__Task objective__
Make an exact copy of the listing, without images.

__Data shown__
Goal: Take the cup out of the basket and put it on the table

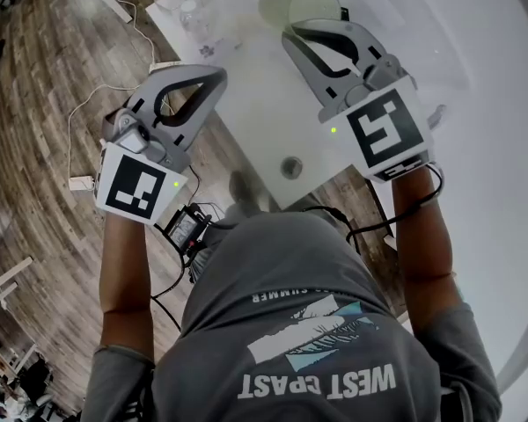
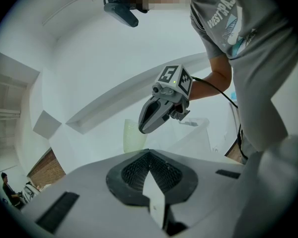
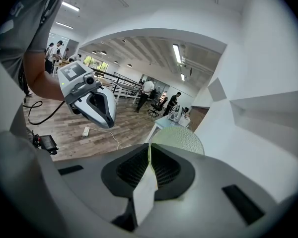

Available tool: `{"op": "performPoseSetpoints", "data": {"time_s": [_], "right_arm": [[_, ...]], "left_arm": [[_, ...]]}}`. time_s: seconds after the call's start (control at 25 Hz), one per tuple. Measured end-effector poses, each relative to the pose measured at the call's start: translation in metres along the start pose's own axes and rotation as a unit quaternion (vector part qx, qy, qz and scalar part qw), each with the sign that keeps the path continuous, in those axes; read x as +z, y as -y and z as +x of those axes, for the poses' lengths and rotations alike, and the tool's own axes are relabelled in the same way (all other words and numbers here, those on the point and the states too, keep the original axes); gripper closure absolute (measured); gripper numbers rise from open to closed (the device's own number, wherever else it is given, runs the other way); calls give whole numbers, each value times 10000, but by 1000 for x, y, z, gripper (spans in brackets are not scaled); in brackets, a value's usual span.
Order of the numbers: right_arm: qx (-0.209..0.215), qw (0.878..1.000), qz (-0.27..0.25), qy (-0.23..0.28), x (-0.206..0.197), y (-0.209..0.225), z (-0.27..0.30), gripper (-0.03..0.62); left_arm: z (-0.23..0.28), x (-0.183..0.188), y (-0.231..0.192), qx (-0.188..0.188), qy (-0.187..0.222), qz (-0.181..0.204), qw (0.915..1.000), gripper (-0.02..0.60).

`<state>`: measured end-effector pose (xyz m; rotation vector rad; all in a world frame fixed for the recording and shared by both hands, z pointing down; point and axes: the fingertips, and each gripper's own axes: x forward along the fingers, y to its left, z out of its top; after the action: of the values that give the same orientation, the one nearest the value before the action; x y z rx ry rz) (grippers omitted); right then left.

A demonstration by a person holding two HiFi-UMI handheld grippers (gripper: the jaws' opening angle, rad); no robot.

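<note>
- closest under the head camera, a grey shirt (image 1: 317, 359) reads "west coast" in white.
- left gripper (image 1: 216, 76), at the white table's (image 1: 264, 121) left edge: jaws pressed together, nothing between them.
- right gripper (image 1: 293, 32), further out over the table: jaws pinching the rim of the pale green cup (image 1: 306, 5), which is well apart from the left gripper.

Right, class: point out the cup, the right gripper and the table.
cup (image 1: 301, 5), head view, its pale green wall.
right gripper (image 1: 290, 32), head view, the tips of its fingers.
table (image 1: 257, 121), head view, bare white top.
</note>
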<state>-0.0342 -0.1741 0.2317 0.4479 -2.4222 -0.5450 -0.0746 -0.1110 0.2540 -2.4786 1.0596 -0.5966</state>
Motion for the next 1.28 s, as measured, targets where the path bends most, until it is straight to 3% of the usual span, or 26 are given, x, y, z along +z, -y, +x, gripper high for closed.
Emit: {"op": "performPoseSetpoints", "data": {"time_s": [1.28], "right_arm": [[952, 9947, 184, -342, -39, -93, 75, 565]], "left_arm": [[-44, -30, 15, 408, -253, -321, 9983, 572]]}}
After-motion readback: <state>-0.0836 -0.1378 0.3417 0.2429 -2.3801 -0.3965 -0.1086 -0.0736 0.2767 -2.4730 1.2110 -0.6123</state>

__Answer for this exercise__
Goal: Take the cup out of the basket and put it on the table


Available tool: `{"op": "performPoseSetpoints", "data": {"time_s": [_], "right_arm": [[_, ...]], "left_arm": [[_, ...]]}}`. time_s: seconds after the call's start (control at 25 Hz), one per tuple. Measured end-effector poses, each relative to the pose measured at the call's start: translation in metres along the start pose's own axes and rotation as a unit quaternion (vector part qx, qy, qz and scalar part qw), each with the sign that keeps the path continuous, in those axes; read x as +z, y as -y and z as +x of those axes, for the poses' lengths and rotations alike, and the tool's own axes are relabelled in the same way (all other words and numbers here, those on the point and the states too, keep the original axes); gripper closure absolute (measured); gripper numbers rise from open to closed (the device's own number, wherever else it is given, runs the other way); calls give whole numbers, each value times 10000, but by 1000 for x, y, z, gripper (spans in brackets are not scaled); in brackets, a value's usual span.
Order of the numbers: right_arm: qx (-0.209..0.215), qw (0.878..1.000), qz (-0.27..0.25), qy (-0.23..0.28), x (-0.206..0.197), y (-0.209..0.225), z (-0.27..0.30), gripper (-0.03..0.62); left_arm: z (-0.23..0.28), x (-0.183..0.188), y (-0.231..0.192), qx (-0.188..0.188), qy (-0.187..0.222), qz (-0.181..0.204), qw (0.915..1.000), gripper (-0.02..0.60).

`<state>`: measured end-effector pose (xyz m; rotation vector rad; all in a world frame fixed for the recording and shared by both hands, z pointing down; point and axes: the fingertips, and each gripper's own axes: x forward along the fingers, y to its left, z out of its top; after the action: of the values that give the same orientation, the one nearest the value before the action; x y z rx ry rz) (grippers omitted); right then left.

A demonstration by a person holding two HiFi-UMI handheld grippers (gripper: the jaws' opening angle, rad); no robot.

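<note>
- closest under the head camera, a grey shirt (image 1: 317, 359) reads "west coast" in white.
- left gripper (image 1: 216, 76), at the white table's (image 1: 264, 121) left edge: jaws pressed together, nothing between them.
- right gripper (image 1: 293, 32), further out over the table: jaws pinching the rim of the pale green cup (image 1: 306, 5), which is well apart from the left gripper.

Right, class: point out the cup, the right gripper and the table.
cup (image 1: 301, 5), head view, its pale green wall.
right gripper (image 1: 290, 32), head view, the tips of its fingers.
table (image 1: 257, 121), head view, bare white top.
</note>
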<state>-0.0342 -0.1741 0.2317 0.4479 -2.4222 -0.5450 -0.0746 -0.1110 0.2540 -2.4786 1.0596 -0.5966</state>
Motion for the next 1.28 s, as measured, targets where the path bends most, until it is straight to 3% of the usual span, or 26 are given, x, y, z along +z, -y, +x, gripper high for closed.
Emit: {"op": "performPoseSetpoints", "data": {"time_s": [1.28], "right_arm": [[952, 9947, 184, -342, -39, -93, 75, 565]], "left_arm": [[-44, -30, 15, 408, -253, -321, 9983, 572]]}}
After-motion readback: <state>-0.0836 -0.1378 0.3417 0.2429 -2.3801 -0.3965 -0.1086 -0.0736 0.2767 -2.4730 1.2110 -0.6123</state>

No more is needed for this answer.